Monday, August 27, 2012

When You Wish Upon a Star

I was chatting with a friend from Dallas a few months back and her son (just a year or so older than my daughter) was asking if my daughter could come over and play.  My friend regretfully told him, “I’m sorry sweetie, but she can’t because she’s in The Netherlands.”  His eyes apparently grew very large and he became extremely excited, “I want to go to Neverland with Peter Pan too, Mama!!!”

I love the fact that Europe is the land where fairy tales were written.  Hans Christian Andersen was Danish, The Brothers Grimm were German, and Charles Perrault was French.  As my children and I walk through the ancient streets of Leiden and enter churches built centuries ago, my daughter will often shout “Rapunzel, Rapunzel, let down your hair!”  Every building with a balcony or window far above our heads is suspect to her keen assessment.  We walk through Liedse Hout (Leiden Woods) once a week and as the delicate trees loom above us I too, picture myself in a fairy tale. I push the double stroller over curvy bricked bridges and rumble along gravel paths and think that grandma’s house with the big bad wolf could be around the next turn.  Many streets in Leiden remind me of scenes from Belle’s and Rapunzel’s visits into town, complete with cobblestones, tiny passageways, and leaning homes.  As I’ve mentioned before, my daughter’s favorite movie is Rapunzel and I always smile as she packs her ‘mother’s’ lunch for her journey which is to take “3 days time”.  She includes a fresh loaf of bread, a block of cheese, and an apple.  My family purchases these things at our market each Saturday.  Growing up, I never really understood the “This little piggy went to market” or the “Market to market to buy a fat pig” pieces of the nursery rhymes.  It was always explained, “Well, he went to the grocery store.”  This is the closest thing America has.  True.  But in reality, “market” is very different.  We participate in “market’ each Saturday and have our favorite cheese, fruit, flower, and bread vendors.  There are a hundred vendors with portable trucks and stands that set-up every Saturday to sell their goods.  They are lined along the Neiuwe Rijn canal in Leiden, in front of our Stadhuis (Town Hall) parallel to Haarlemerstraat (the shopping area).  It is incredible that I’m able to buy the freshest, well, everything for my family (at ridiculous rock-bottom prices at that) while participating in an event which has occurred amongst the canal in Leiden for hundreds of years.       

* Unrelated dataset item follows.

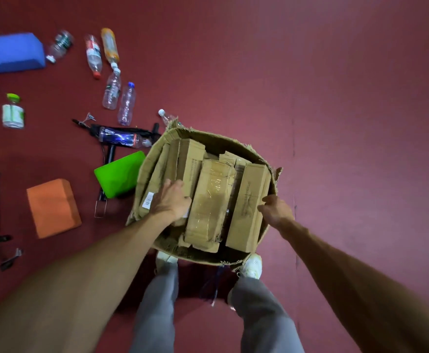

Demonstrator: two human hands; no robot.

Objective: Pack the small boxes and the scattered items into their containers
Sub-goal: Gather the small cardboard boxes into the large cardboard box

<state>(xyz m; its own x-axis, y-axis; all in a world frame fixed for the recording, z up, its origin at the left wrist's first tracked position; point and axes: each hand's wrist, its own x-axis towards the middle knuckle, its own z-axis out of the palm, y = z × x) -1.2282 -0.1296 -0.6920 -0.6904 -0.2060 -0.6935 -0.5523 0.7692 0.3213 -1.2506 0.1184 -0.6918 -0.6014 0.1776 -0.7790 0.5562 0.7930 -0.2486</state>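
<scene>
Small boxes (208, 200) lie packed side by side in the torn carton (216, 141) on the floor (335, 98) at the person's feet. The left hand (171, 202) rests on one, probably bedding it down; whether it grips I cannot tell. The fingers (261, 207) of the right hand (275, 208) clasp the carton's wall, seemingly steadying it.

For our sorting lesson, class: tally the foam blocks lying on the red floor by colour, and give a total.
Blue foam block: 1
Green foam block: 1
Orange foam block: 1
Total: 3
</scene>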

  So as the nursery rhymes become clearer and the fairy tale scenes unfold before my eyes everyday, I reflect on the position where have been lead.  I am half a world away from suburbia and corporate America.  This is a dream I had, and choice I accepted.  My world has shrunk and expanded in so many ways.  I watch Elmo and Disney videos with my children.  (Bear with me here and see me through, like I said, my world has shrunk. . .  but they’ve got some good messages.)  Elmo says I should “Walk with Pride” (along with Beyonce) and “Believe in Myself” (a duet with Ray Charles).  I don’t care how gangster you are, this is good stuff.  But another scene that gets to me is in the movie, Tangled, about Rapunzel.  She and Flynn Ryder (the suave male character) are in the boat, about to witness the lighting of the floating lanterns that she’s wanted to see in person her whole life.  “I’ve been looking out of a window for 18 years, dreaming of what I might feel like when those lights rise in the sky.  What if it’s not everything I dreamed of?” she worries.  He tells her, “It will be.”  She turns to him innocently and says, “And what if it is?  What do I do then?”  He says, “Well, that’s the good part, I guess.  You get to go find a new dream.”  We all have dreams, but sometimes the day-to-day may get in the way of seeing that we are accomplishing them.  When we achieve our dreams, do we even realize it?  Are we scared to acknowledge that fact for fear of having to let go and find something else?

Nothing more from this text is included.